Я было хотел уже сдаться, когда стюард сделал хитрое лицо и предложил поставить вокруг их стола ширму. Правда, таким образом невозможно перекрыть музыку, но капитан и его ребята в дальнейшем были бы, по крайней мере, избавлены от необходимости лицезреть полуодетых дам и выносить вид индийских правительственных служащих. Рейган немилостиво принял этот компромисс и хотел уже возвратиться к своему столу, когда один из мальчиков с позеленевшим лицом подбежал к нему, прижимая к губам салфетку. За ним последовал другой.
— Мне кажется, Дубровского укачало, сэр.
Я поскорее сбежал, оставив Рейгана стоять посреди столовой и во всю глотку призывать санитаров.
Хотя «воздушная болезнь» обусловлена преимущественно психическими факторами, она тоже может оказаться заразной, и вскоре, к моему великому облегчению, я узнал, что Рейган со всем своим отрядом лежит, сраженный ею. Когда двумя днями позднее мы прибыли в Кито в Британском Эквадоре, я больше ничего не слышал о скаутах. Зато они задали хлопот одному из корабельных врачей.
В Кито мы сделали короткую остановку, взяли на борт несколько пассажиров, почту и две клетки с обезьянами для австралийского зоопарка.
Не успели мы долететь до Тихого океана, как Рейган был уже одинаково знаменит как среди экипажа, так и среди пассажиров. Хотя несколько человек и могли побить его рекорды, все же для большинства он стал весьма ценной персоной, поскольку на его счет можно было потешаться бесконечно.

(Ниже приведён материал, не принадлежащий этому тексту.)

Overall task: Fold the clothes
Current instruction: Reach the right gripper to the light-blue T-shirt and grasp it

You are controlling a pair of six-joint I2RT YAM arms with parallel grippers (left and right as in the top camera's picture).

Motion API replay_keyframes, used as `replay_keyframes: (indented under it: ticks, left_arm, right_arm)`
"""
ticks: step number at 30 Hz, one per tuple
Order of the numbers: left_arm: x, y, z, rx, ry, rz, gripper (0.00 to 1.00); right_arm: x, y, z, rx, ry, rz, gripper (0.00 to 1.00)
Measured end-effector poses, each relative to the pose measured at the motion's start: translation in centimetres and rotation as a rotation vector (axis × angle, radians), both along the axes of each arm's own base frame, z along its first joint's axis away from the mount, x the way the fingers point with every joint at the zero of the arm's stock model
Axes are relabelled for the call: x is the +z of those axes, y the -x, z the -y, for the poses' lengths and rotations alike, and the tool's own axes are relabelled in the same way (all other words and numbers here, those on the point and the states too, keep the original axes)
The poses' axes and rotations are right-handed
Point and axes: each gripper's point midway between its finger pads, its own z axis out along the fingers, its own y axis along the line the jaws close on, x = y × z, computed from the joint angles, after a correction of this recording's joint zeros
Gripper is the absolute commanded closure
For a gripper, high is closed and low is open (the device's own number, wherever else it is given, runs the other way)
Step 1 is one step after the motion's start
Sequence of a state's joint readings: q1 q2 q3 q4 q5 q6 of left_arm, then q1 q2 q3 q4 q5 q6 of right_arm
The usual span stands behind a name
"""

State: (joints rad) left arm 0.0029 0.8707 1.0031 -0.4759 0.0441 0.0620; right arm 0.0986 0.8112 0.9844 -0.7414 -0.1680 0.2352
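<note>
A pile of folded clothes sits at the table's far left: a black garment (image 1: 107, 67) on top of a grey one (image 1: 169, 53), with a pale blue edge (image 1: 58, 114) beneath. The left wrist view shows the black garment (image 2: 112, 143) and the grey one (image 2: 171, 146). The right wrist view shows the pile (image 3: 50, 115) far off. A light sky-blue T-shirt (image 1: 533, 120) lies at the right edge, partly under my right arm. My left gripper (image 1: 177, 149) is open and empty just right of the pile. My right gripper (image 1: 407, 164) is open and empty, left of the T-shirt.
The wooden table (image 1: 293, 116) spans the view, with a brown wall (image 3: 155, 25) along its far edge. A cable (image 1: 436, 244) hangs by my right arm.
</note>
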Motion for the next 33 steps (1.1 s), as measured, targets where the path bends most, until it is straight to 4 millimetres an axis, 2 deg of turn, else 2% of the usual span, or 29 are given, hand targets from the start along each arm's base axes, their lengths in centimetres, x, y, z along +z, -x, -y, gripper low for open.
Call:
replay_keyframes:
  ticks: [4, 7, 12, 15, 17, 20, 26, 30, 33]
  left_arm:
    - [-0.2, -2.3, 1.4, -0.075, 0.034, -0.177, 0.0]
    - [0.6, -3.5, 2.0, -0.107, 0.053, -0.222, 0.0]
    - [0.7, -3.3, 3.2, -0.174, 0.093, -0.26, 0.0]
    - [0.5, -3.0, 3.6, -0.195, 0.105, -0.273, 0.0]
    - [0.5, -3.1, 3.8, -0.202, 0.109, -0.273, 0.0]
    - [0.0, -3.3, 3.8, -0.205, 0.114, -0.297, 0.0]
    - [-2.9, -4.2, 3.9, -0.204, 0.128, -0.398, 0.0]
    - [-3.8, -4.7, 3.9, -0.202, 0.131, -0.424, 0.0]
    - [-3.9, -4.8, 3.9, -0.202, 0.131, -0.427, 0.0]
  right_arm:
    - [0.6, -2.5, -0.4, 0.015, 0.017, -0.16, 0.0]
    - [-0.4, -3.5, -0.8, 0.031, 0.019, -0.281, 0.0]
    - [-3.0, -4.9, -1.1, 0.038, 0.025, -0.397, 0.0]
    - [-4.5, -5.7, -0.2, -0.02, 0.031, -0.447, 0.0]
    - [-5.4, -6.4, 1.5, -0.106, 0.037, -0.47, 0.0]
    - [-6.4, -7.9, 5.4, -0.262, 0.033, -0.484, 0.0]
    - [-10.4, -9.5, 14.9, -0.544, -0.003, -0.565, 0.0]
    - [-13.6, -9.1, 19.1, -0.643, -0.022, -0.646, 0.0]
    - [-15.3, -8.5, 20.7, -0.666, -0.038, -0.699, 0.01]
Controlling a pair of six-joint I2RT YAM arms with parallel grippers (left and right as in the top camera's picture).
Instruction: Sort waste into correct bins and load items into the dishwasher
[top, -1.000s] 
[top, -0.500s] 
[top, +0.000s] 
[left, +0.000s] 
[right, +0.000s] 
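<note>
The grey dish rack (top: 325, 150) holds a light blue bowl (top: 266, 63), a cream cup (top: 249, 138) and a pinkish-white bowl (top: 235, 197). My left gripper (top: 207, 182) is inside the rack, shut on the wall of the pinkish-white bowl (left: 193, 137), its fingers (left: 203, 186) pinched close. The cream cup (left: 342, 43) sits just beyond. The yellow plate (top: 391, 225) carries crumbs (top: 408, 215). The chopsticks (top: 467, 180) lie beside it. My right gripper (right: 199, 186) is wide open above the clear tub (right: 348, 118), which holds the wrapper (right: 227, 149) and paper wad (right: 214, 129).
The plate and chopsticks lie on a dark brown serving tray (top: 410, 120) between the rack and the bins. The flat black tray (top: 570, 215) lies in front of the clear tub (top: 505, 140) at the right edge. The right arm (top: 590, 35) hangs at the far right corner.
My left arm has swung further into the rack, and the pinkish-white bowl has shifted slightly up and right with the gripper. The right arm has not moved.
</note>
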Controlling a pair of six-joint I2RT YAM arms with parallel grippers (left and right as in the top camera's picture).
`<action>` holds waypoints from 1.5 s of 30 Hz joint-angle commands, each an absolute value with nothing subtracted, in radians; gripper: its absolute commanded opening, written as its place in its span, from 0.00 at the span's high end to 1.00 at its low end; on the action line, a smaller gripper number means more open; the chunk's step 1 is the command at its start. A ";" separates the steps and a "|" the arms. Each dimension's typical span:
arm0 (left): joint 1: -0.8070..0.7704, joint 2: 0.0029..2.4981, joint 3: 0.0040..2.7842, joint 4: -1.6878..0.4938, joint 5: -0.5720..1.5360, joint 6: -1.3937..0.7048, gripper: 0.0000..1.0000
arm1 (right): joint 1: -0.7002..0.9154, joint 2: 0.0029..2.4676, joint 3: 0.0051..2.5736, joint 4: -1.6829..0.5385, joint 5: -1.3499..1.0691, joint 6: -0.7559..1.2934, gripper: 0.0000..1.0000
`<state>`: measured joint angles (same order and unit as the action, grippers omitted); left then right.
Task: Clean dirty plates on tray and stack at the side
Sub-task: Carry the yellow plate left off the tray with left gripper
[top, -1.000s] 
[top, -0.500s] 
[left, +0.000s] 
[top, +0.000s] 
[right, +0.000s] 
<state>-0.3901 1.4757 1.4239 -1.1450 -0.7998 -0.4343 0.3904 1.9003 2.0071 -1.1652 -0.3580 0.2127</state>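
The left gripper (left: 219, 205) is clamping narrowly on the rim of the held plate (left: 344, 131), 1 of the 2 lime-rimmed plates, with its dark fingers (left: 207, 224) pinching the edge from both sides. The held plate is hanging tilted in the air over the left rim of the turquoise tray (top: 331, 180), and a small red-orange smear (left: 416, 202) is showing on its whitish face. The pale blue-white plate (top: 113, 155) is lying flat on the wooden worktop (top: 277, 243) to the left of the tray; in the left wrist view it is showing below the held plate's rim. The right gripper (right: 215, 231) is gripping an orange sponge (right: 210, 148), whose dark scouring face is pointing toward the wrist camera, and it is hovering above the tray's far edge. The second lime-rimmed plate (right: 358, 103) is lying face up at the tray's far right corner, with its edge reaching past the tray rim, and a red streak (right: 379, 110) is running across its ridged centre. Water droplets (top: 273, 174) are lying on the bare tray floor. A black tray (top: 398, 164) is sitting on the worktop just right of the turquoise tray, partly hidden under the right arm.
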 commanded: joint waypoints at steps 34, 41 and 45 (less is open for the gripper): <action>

Капитан Хардинг еще не сталкивался с Рейганом, и когда рассказы о моих затруднениях дошли до его ушей, они его немало позабавили.
— Вам следовало жестче взять его в оборот, лейтенант Бастэйбл! Это нечто особенное — укрощение строптивого пассажира, знаете ли.
— Но ведь этот парень ненормальный. Вы бы хоть раз посмотрели в его глаза, — сказал я.
Мы принимали вместе по стаканчику в маленьком офицерском баре над рубкой. Хардинг улыбался мне сочувственно, но большую часть моих проблем он совершенно явно относил на счет моей неопытности и того прискорбного факта, что я, в общем и целом, был просто сухопутной крысой.
Первая часть нашего перелета от Южной Америки к южным островам была безоблачной, как всегда, и мы свободно летели по голубому, залитому солнечным светом небу.
Когда наконец показался Пука-Пука, мы получили по рации сообщение о неожиданном шторме, разразившемся над Папеэте[17]. Вскоре связь прервали тяжелые электрические помехи, однако к этому времени у нас еще не было трудностей с тем, чтобы удерживать корабль в равновесии. Стюарды предупредили пассажиров о том, что, когда мы приблизимся к Таити, возможно, будет сильный ветер. Однако мы надеемся прибыть на остров без опозданий. Мы подняли корабль на высоту две с половиной тысячи футов и таким образом сделали попытку избежать неблагоприятных воздушных потоков. Инженеры в дизельном отделении получили приказ гнать «Лох Этив» на полную мощность, как только мы окажемся в эпицентре бури.
17
Папеэте — город и порт на острове Таити.